Published in The Texas Tech University Daily
The Texas Tech Health Sciences Center plans to open a treatment facility this summer offering opiate and heroin addicts rapid detoxification.
The treatment will be available in the intensive care unit of University Medical Center beginning June 1.
Dr. Alan Kaye, professor and chairman of Tech’s Department of Anesthesiology, will run the facility.
Dr. Andre Waismann, an Israeli doctor, developed the ultra rapid detoxification treatment procedure. The procedure now is more effective and is referred to as accelerated neuroregulation for opiate dependency.
This treatment has successfully worked on the 8000 patients who have tried this procedure all over the world.
Most convention drug detoxification sites lock the addict in a room, and when withdrawal begins, the patient feels horrible pain. Some die as a result, Kaye said.
The technique Waismann has created is the safest and humane way to free people from opiate addiction, he said.
The treatment will begin with placing the patient under general anesthetics. This is used to precipitate the withdrawal so the patient does not feel the painful effects.
“What we do is put the patient to sleep and give him an opiate antagonist or blocker,” Kaye said. “A normal response to that is changes in heart rate and blood pressure, which we can monitor in a safe manner.”
The patient will be hospitalized for 36 hours.
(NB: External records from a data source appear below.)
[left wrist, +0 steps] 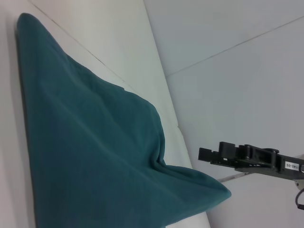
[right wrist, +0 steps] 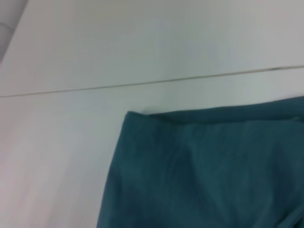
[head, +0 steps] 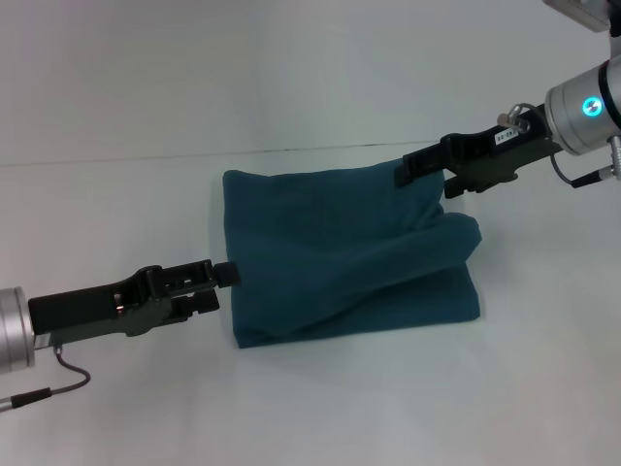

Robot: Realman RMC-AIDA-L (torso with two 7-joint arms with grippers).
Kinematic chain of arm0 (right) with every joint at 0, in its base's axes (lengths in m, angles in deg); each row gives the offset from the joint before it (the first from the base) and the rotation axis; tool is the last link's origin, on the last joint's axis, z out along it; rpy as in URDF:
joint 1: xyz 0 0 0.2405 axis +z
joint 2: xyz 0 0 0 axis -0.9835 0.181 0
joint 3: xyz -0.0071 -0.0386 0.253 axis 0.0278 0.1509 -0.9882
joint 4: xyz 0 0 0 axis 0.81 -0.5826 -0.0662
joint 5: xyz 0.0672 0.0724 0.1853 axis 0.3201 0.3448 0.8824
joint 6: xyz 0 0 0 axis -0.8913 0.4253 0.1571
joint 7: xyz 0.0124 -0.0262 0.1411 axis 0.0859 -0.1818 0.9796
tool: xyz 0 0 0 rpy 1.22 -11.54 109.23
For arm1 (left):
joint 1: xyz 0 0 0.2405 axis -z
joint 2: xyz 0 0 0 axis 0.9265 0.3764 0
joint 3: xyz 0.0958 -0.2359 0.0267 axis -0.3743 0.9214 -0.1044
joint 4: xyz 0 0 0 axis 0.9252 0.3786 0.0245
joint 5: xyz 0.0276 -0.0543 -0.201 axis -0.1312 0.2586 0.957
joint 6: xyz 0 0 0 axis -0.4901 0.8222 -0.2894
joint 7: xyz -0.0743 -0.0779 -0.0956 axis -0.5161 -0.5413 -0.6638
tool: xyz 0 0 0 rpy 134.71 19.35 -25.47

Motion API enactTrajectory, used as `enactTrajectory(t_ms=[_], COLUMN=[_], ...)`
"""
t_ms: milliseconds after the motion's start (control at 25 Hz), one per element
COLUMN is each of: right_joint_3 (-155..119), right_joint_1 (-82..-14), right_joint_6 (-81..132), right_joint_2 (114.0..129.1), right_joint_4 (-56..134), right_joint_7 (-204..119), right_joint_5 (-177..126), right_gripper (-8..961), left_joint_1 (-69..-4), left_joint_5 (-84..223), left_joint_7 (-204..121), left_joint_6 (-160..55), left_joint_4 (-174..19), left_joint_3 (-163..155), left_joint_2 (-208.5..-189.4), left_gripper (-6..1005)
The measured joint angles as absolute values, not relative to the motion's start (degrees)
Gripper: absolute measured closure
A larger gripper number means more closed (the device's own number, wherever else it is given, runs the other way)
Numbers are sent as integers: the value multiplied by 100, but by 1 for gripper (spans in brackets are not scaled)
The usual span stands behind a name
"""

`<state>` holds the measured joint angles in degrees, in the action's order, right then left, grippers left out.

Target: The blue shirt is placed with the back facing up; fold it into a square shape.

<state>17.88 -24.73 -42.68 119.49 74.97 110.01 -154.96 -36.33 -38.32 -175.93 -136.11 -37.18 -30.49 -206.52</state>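
- The left gripper (head: 227,274) reaches in low from the robot's left, its black tip at the near-left edge of the blue shirt (head: 340,262); the head view does not make clear whether its jaws pinch the cloth or merely touch it.
- The blue shirt lies folded into a rough rectangle at the middle of the white table (head: 146,408), plain side up, with a diagonal crease and a raised, bunched corner toward the robot's right.
- The right gripper (head: 406,170) hangs over the shirt's far-right corner, close above or at the fabric; whether its jaws are spread or pressed together cannot be told.
- In the left wrist view, the right gripper (left wrist: 205,155) hovers just clear of the shirt's raised edge.
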Motion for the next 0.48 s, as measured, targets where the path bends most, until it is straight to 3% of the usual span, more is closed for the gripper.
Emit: enactTrajectory(t_ms=[280,480], right_joint_3=[1807,1811], right_joint_1=[-2531,-2596], right_joint_6=[-4012,-3347], right_joint_2=[11895,12033], right_joint_4=[7398,7244], right_joint_7=[11089,11040], right_joint_5=[-15656,-15813], right_gripper=[6,10], left_joint_1=[-3637,-3606], left_joint_5=[-3820,-3819], left_joint_7=[-17595,-17608], left_joint_6=[-13539,-13514], left_joint_4=[-3778,-3781], left_joint_3=[-3041,-3040], left_joint_2=[-20653,-20652], left_gripper=[249,249])
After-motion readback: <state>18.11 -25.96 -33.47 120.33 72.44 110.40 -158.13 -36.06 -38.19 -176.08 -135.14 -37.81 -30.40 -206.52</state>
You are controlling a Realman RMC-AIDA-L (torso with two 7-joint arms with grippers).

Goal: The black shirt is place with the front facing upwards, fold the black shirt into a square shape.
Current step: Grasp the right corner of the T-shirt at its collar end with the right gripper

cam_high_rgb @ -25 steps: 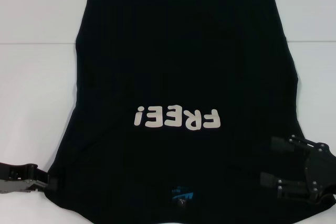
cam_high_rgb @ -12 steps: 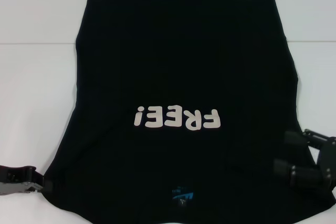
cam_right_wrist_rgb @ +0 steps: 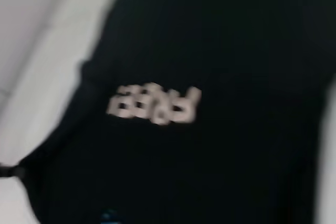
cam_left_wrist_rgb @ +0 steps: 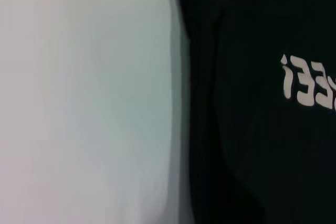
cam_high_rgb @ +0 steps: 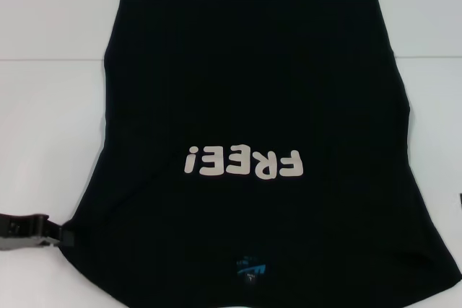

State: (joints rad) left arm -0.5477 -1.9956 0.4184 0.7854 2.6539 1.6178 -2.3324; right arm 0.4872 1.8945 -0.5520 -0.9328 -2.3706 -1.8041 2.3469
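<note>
Inspector: Shirt position?
Clerk: The black shirt (cam_high_rgb: 253, 142) lies flat on the white table (cam_high_rgb: 50, 120), lettering up.
Inspector: Grippers?
Clerk: The left gripper (cam_high_rgb: 63, 239) touches the shirt's edge; finger state cannot be told.

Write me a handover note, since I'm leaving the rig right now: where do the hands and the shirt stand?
Left hand: at the near-left edge of the black shirt, low on the white table; grip unclear.
Right hand: out of all views.
Shirt: front up, FREE! lettering showing, blue neck label nearest the robot, sleeves seemingly tucked in.
Done: possibly the side folds.
Left: fold lengthwise into a square.
</note>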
The actual procedure is administered for the first six hours, and this is where the term rapid detoxification comes from. Medication then will be taken for the next six to nine months to decrease craving, Kaye said.
No other universities or medical centers are performing this technique, and Kaye said he is confident they will be having people nationally and internationally coming in to get treatment.
“It is exciting that Teach is on the forefront of this procedure because this sounds like a safe way for those who need to kick their habit and addiction,” said Jendi Hill, a general studies and pre-medical major from Houston.
The medical center has a premier pain center in the United States, and the Department of Anesthesiology will be able to refer patients to the treatment facility.
“Waismann is affiliating with Tech because of the fact that we can do better understand the mechanism and the process,” Kaye said. “We chose to be safe and effective in making a difference.”
In the United States, the treatment of choice is methadone, which is a legal substitute of a legal opiate that is used to satisfy the addiction, Kaye said.
“It sounds like Dr. Waismann procedure has proved to be successful, and it is great that Tech is wanting to reach out and help those who are addicted and get them back in control,” said Jeremy Grander, a junior cell and molecular biology major from Hobbs, N.M.
Kaye, along with three to four trained anesthesiologists, will be administered the treatment to at least two to three patients a week.
Waismann will visit Lubbock to help work with the Tech program, Kaye said.